## Activity:
Set down the lines of the data exactly, starting at the first and stopping after the line containing "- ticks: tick".

[[ Dataset records, beginning ]]

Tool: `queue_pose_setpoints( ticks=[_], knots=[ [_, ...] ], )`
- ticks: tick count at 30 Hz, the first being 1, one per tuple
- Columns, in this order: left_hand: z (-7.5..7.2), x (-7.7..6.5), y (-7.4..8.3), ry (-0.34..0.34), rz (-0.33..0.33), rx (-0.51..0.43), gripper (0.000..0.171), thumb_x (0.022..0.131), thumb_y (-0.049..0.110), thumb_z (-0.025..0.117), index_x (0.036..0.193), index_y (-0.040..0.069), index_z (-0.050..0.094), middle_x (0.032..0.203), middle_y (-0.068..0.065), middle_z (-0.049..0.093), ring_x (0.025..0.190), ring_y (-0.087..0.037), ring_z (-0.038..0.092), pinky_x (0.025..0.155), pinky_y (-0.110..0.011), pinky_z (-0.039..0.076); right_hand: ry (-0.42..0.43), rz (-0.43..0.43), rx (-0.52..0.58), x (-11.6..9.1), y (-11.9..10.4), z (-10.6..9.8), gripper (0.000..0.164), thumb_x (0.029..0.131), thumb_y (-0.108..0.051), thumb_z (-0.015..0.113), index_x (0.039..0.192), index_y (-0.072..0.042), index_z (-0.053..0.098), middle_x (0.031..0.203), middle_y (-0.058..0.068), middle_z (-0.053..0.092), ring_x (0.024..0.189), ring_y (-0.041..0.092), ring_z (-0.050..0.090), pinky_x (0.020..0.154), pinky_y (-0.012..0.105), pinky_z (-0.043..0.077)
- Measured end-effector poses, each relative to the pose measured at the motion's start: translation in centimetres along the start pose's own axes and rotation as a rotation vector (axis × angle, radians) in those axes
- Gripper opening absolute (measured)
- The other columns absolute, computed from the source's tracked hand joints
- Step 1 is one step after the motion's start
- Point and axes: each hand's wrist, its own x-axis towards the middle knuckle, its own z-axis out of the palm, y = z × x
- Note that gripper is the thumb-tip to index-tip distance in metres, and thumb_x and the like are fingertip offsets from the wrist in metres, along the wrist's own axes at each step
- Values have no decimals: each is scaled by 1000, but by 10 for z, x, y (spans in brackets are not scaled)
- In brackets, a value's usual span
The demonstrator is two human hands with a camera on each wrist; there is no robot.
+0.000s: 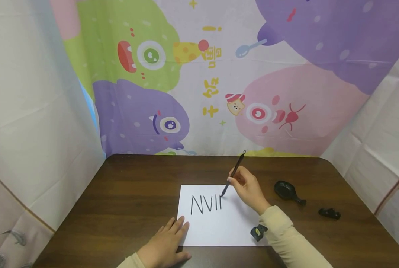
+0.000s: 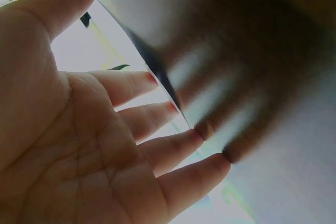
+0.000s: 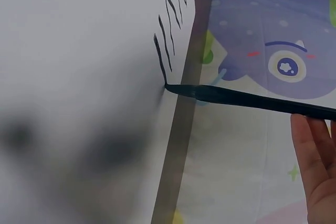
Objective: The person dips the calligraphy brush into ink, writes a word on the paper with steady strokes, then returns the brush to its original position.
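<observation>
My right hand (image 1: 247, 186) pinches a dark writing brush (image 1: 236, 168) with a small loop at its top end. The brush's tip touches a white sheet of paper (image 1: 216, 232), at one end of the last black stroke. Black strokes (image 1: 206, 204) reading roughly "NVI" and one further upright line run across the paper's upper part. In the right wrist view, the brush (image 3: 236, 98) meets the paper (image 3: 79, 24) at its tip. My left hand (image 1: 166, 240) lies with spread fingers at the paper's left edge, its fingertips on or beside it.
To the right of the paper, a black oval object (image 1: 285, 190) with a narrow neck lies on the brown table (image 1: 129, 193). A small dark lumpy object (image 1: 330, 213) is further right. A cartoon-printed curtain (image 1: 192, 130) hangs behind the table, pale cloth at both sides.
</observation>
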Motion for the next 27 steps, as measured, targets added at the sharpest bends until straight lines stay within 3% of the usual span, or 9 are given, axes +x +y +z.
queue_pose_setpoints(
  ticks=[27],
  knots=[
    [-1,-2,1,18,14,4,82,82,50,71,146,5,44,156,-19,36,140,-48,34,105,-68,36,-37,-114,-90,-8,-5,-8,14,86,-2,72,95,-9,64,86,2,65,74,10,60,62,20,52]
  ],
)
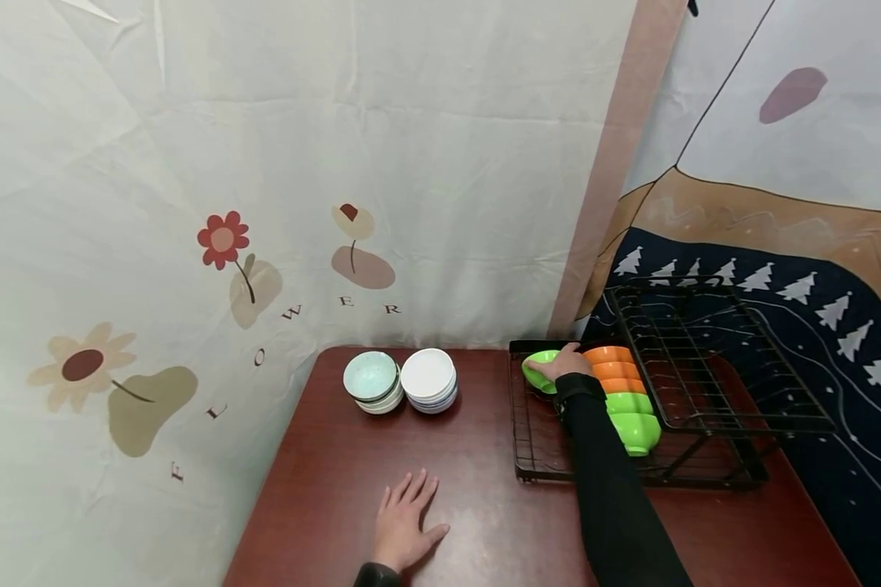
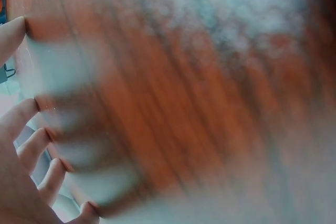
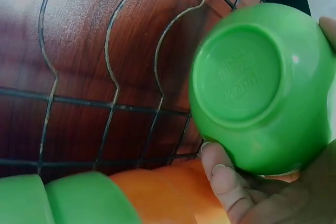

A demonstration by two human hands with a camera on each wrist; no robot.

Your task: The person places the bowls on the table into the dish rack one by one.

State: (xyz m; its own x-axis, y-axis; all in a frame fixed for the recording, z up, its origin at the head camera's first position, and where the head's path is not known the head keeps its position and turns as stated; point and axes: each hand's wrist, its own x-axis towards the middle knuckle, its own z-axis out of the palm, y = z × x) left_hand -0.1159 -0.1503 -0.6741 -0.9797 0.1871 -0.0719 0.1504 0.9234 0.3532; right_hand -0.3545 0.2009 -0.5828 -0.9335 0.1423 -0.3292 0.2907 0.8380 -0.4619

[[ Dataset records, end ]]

## Task result:
Tool: `queue_pose_setpoints( ticks=[_], knots=[ [_, ...] ], )`
- ticks: tick count at 30 Hz, the first being 1, one per tuple

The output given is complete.